WORK ORDER
The answer must be an exact transcription of the lines below from the first through the one containing "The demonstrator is", with the pictures left out; please add nothing else.
- - -
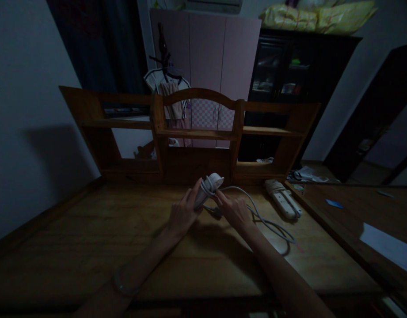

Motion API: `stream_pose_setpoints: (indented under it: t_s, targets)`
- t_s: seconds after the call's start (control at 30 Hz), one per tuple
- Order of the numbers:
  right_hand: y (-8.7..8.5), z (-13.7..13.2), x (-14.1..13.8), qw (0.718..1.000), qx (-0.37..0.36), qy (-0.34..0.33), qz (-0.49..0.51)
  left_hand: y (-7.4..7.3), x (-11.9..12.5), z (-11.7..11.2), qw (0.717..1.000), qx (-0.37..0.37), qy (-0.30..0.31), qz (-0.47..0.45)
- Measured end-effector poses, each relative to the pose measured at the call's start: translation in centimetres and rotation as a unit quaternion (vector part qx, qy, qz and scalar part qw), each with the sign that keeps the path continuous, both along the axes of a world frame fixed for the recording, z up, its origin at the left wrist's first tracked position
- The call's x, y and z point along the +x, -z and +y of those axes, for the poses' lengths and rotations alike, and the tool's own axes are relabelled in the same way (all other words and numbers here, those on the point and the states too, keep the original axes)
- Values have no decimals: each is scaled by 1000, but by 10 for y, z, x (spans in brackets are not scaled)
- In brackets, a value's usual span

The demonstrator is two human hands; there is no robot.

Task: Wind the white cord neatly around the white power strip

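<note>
My left hand [184, 214] is wrapped round a white power strip [215, 178], held tilted above the wooden desk [133, 247]. A few turns of grey cord [207, 187] circle the strip's upper part. Close against it, my right hand [235, 211] has its fingers closed on the cord at the strip's side. The loose cord [275, 223] runs from there in long loops over the desk to the right. Under the hands lies a dark end, perhaps the plug [217, 212], partly hidden. My fingers cover the strip's lower part.
A second power strip [286, 202], its cord wound round one end, lies at the desk's right. A wooden shelf rack [198, 134] stands along the back edge. Further right, a lower brown surface [352, 212] holds white paper [390, 245] and a blue card [334, 203].
</note>
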State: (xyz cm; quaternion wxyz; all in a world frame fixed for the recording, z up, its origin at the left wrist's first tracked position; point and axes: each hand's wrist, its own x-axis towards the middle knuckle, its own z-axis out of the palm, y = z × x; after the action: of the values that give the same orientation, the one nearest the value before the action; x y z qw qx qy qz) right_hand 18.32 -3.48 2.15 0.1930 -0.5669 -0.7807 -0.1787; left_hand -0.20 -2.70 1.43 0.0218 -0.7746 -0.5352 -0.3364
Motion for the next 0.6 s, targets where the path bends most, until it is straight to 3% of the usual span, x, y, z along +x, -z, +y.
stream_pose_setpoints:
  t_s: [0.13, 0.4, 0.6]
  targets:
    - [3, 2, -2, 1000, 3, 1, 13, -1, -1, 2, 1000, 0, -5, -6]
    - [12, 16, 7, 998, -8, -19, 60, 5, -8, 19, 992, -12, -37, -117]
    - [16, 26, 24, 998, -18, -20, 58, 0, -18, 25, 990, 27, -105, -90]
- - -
YOUR RESPONSE
Motion API: `stream_pose_setpoints: (indented under it: t_s, targets)`
- t_s: seconds after the call's start (control at 30 Hz), one per tuple
- Order of the numbers:
  right_hand: y (-8.7..8.5), z (-13.7..13.2), x (-14.1..13.8), qw (0.718..1.000), qx (-0.37..0.36), qy (-0.34..0.33), qz (-0.49..0.51)
  left_hand: y (-7.4..7.3), x (-11.9..12.5), z (-11.7..11.2), qw (0.717..1.000), qx (-0.37..0.37), qy (-0.30..0.31), qz (-0.47..0.45)
- Measured end-effector poses, each relative to the pose measured at the call's start: translation in centimetres and rotation as a unit quaternion (vector part qx, qy, qz and scalar part qw), each with the sign that keeps the path continuous, both along the axes of a world frame fixed for the recording, z up, its origin at the left wrist's first tracked position
- The call's x, y and z point along the +x, -z and +y of those axes, for the poses' lengths and rotations alike, and the tool's own axes are relabelled in the same way (all other words and numbers here, those on the point and the states too, keep the original axes)
- Values have no decimals: each is scaled by 1000, but by 10 for y, z, x (spans in brackets are not scaled)
- In brackets, a value's usual span

The demonstrator is two human hands; there is no robot.

Nothing else belongs in this answer.